Note: The collection wasn't executed at all. This is due to the "deferred execution" nature of IEnumerable. Constructing an item will only occur when it is really required.
Let's call the collection again and obverse the behaviour when we fetch the first contact in the collection.
static void Main(string[] args)
{
var store = new ContactYieldStore();
var contacts = store.GetEnumerator();
Console.WriteLine("Ready to iterate through the collection");
Console.WriteLine("Hello {0}", contacts.First().FirstName);
Console.ReadLine();
}
Console Output
Ready to iterate through the collection
ContactYieldStore: Creating contact 1
Hello Bob
Nice! Only the first contact was constructed when the client "pulled" the item out of the collection.

yield return is used with enumerators. On each call of yield statement, control is returned to the caller but it ensures that the callee's state is maintained.
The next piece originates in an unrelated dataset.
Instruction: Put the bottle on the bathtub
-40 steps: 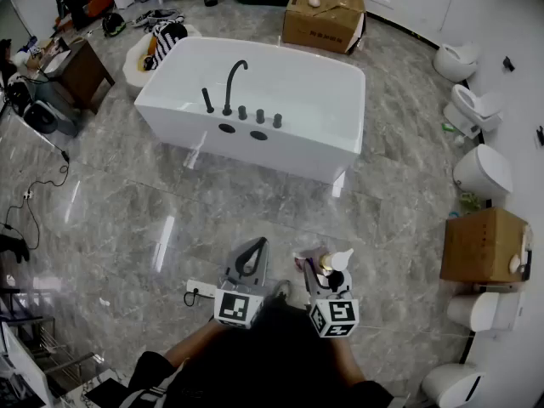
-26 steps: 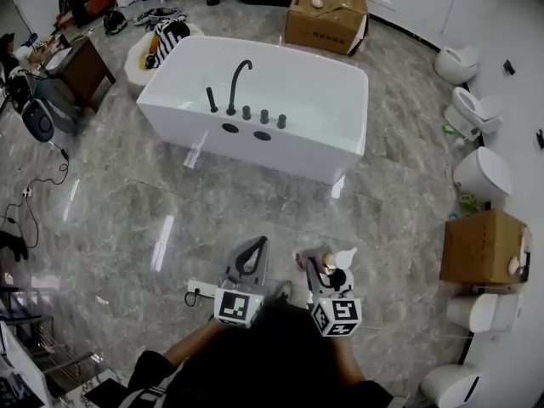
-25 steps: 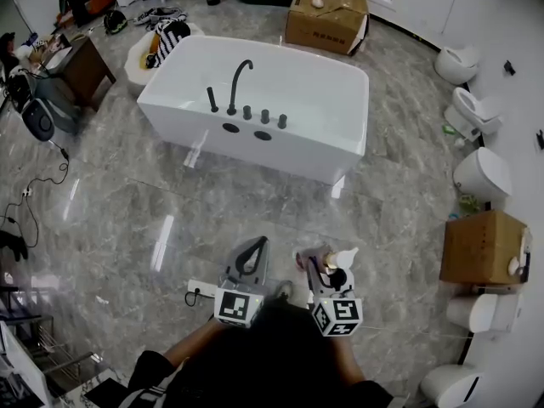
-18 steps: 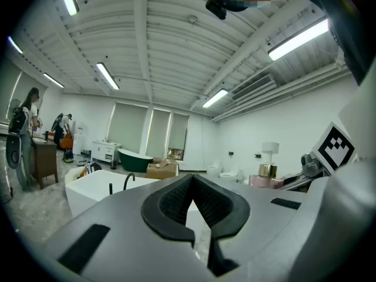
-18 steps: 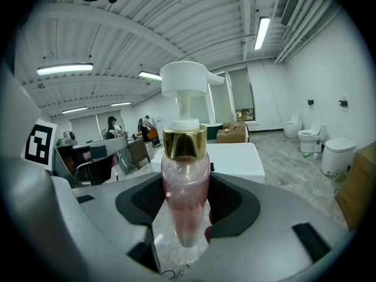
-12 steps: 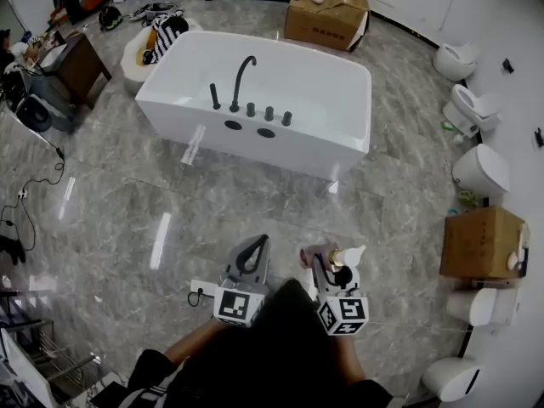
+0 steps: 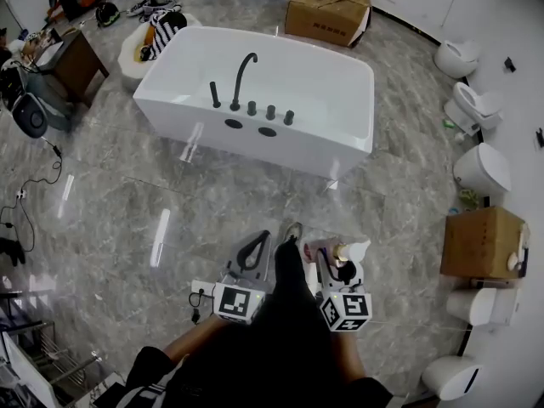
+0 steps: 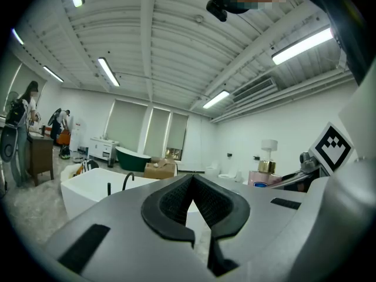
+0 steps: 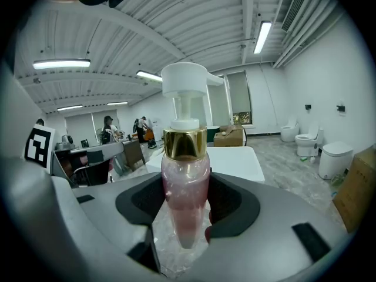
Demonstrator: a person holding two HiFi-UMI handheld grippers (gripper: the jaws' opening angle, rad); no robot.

Due to this, when the caller enumerates the next element, it continues execution in the callee method from statement immediately after the yield statement.
Let us try to understand this with an example. In this example, corresponding to each line I have mentioned the order in which execution flows.
static void Main(string[] args)
{
foreach (int fib in Fibs(6))//1, 5
{
Console.WriteLine(fib + " ");//4, 10
}
}
static IEnumerable<int> Fibs(int fibCount)
{
for (int i = 0, prevFib = 0, currFib = 1; i < fibCount; i++)//2
{
yield return prevFib;//3, 9
int newFib = prevFib + currFib;//6
prevFib = currFib;//7
currFib = newFib;//8
}
}
Also, the state is maintained for each enumeration. Suppose, I have another call to Fibs() method then the state will be reset for it.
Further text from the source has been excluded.